The police action comes close on the heels of it filing a chargesheet in connection with the protests against the Citizenship Amendment Act, 2019, in which it included the names of CPM general secretary Sitaram Yechury, Swaraj Abhiyan leader Yogendra Yadav, economist and academic Jayati Ghosh, Delhi University professor Apoorvanand and documentary filmmaker Rahul Roy.
They are purported to have “encouraged” anti-CAA protests.
Given the way the Union government uses the legal process to engage people who are ideologically opposed to, as is seen in the case of Bhima Koregaon case, it is not long before all those whose names are mentioned in the chargesheet will find themselves behind bars.
What makes it interesting is that it happens on the watch of people, including Prime Minister Narendra Modi and law minister Ravi Shankar Prasad, who cut their teeth in politics fighting the excesses of Emergency.

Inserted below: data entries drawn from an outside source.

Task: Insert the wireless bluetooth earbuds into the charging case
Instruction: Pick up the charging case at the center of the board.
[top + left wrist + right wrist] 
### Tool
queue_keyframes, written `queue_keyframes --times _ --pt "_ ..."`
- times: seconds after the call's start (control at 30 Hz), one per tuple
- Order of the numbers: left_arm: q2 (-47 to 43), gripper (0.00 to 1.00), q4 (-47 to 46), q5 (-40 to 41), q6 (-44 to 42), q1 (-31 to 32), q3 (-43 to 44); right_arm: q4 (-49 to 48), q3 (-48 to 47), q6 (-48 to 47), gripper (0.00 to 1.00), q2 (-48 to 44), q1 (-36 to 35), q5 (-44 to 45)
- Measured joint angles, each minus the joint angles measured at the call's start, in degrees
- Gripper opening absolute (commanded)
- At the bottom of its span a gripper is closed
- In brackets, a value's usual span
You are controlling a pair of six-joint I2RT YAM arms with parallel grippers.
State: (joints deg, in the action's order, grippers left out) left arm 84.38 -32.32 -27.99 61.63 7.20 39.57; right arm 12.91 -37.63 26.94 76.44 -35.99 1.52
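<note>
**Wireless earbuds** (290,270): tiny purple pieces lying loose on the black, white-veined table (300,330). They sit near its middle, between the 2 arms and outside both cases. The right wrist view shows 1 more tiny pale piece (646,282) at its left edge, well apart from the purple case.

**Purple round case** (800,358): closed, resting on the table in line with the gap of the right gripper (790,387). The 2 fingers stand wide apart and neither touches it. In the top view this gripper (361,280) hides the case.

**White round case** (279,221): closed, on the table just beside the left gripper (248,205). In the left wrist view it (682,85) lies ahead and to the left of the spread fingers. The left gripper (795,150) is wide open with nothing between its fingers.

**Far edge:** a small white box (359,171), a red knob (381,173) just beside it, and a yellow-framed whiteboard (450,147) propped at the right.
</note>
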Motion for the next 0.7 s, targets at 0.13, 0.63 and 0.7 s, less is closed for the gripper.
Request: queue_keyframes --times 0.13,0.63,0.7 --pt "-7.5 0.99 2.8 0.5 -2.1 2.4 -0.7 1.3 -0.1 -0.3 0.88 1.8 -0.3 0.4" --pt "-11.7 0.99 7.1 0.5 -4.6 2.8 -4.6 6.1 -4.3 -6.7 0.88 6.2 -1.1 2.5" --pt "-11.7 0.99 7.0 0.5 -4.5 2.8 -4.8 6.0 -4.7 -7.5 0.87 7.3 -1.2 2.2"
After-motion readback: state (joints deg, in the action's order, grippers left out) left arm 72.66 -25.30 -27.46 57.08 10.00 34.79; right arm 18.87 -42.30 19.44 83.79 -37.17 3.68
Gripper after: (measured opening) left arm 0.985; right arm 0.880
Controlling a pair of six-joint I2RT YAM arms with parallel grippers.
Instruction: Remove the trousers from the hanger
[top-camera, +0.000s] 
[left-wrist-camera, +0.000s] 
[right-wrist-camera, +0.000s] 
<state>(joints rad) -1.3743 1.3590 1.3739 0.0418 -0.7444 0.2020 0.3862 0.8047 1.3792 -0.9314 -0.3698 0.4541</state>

The BJP government in Uttar Pradesh is going a step further and introducing a parallel system to ensure law and order. Personnel of the newly formed Uttar Pradesh Special Security Force can “without the prior permission of any magistrate and without any warrant, arrest any person”.
This is a dream project of chief minister Yogi Adityanath! The government clarifies that the provisions are similar to the ones that govern the functions of the Central Industrial Security Force.
None has a doubt that governments need powerful legal tools to tackle terrorism. But in India, tools such as UAPA are used more to rein in political opponents, apart from persecuting the most vulnerable sections of society such as Dalits, tribals, minorities and other marginalised sections of society, than taking on terrorists.
The Allahabad high court had to recently intervene to ensure liberty to doctor Kafeel Khan after it found that there was little reason to slap sections of the National Security Act, 1980, on him.
The Public Safety Act, 1978, of Jammu and Kashmir is being used to smother popular politicians of the Union territory.
“The rights of every man are diminished when the rights of one man are threatened,” former US president John F. Kennedy once reminded his countrymen. Time Indians woke up and kept the wolf from the door.